= Beginning of Section =

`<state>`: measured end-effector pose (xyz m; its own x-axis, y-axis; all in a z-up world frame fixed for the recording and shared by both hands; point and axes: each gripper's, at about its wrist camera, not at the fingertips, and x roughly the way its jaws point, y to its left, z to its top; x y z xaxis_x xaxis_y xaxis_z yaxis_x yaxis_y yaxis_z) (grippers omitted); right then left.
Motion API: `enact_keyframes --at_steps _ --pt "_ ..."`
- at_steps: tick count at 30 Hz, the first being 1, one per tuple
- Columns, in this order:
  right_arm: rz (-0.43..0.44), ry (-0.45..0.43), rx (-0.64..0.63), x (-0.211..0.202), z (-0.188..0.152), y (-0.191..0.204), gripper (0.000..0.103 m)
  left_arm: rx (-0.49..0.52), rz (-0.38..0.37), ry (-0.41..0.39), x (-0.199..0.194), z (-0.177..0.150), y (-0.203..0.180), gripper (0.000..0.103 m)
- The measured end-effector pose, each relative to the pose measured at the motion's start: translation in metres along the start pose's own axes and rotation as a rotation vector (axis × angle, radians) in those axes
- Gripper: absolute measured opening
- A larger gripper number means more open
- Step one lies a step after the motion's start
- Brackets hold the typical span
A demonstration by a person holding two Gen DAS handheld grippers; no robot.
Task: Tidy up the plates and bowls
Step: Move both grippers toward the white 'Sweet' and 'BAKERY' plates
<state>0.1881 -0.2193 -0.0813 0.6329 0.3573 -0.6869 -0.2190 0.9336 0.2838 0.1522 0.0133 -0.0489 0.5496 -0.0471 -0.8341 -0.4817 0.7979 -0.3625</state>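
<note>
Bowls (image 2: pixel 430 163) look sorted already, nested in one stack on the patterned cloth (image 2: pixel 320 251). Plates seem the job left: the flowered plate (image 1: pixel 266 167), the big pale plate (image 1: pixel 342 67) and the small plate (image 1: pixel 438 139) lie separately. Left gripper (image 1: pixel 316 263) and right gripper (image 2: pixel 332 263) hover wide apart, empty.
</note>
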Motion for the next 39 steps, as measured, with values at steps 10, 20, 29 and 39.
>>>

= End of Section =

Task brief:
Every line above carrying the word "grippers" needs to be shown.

Your solution:
`<state>`: measured end-effector pose (xyz m; its own x-axis, y-axis; all in a z-up world frame fixed for the recording and shared by both hands; point and axes: each gripper's, at about its wrist camera, not at the fingertips, and x roughly the way its jaws point, y to its left, z to its top; x y z xaxis_x xaxis_y xaxis_z yaxis_x yaxis_y yaxis_z) (grippers omitted); right then left.
A demonstration by a person holding two Gen DAS handheld grippers; no robot.
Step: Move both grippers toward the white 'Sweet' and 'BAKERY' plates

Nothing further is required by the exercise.